• [WHAT TO DO] Copy the data that follows exactly. Include no pictures.
====== DATA SECTION ======
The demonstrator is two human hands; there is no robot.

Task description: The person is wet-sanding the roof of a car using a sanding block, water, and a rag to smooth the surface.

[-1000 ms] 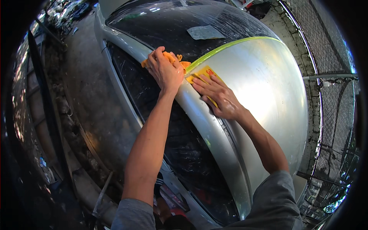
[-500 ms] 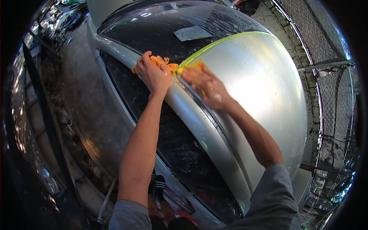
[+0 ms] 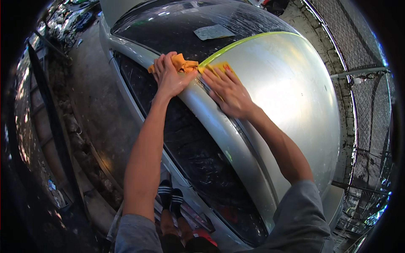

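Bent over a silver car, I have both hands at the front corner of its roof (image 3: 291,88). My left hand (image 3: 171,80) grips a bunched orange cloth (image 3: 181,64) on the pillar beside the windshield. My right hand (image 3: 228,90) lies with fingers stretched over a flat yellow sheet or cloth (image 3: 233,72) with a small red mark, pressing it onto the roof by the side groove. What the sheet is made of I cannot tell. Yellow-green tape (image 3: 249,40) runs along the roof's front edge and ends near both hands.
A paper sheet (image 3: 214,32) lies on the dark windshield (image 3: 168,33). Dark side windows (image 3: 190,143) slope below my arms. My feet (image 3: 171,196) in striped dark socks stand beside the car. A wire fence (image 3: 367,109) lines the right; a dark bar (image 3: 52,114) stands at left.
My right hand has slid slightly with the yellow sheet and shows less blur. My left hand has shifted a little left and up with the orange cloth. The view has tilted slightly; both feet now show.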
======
• [YOUR RESPONSE]
The demonstrator is two human hands; there is no robot.

Task description: The person is wet-sanding the roof of a car using a sanding block, water, and a rag to smooth the surface.

[-1000 ms] 
[-500 ms] 
[+0 ms] 

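Bent over a silver car, I have both hands at the front corner of its roof (image 3: 291,88). My left hand (image 3: 171,80) grips a bunched orange cloth (image 3: 181,64) on the pillar beside the windshield. My right hand (image 3: 228,90) lies with fingers stretched over a flat yellow sheet or cloth (image 3: 233,72) with a small red mark, pressing it onto the roof by the side groove. What the sheet is made of I cannot tell. Yellow-green tape (image 3: 249,40) runs along the roof's front edge and ends near both hands.
A paper sheet (image 3: 214,32) lies on the dark windshield (image 3: 168,33). Dark side windows (image 3: 190,143) slope below my arms. My feet (image 3: 171,196) in striped dark socks stand beside the car. A wire fence (image 3: 367,109) lines the right; a dark bar (image 3: 52,114) stands at left.
My right hand has slid slightly with the yellow sheet and shows less blur. My left hand has shifted a little left and up with the orange cloth. The view has tilted slightly; both feet now show.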

The output is complete as shown.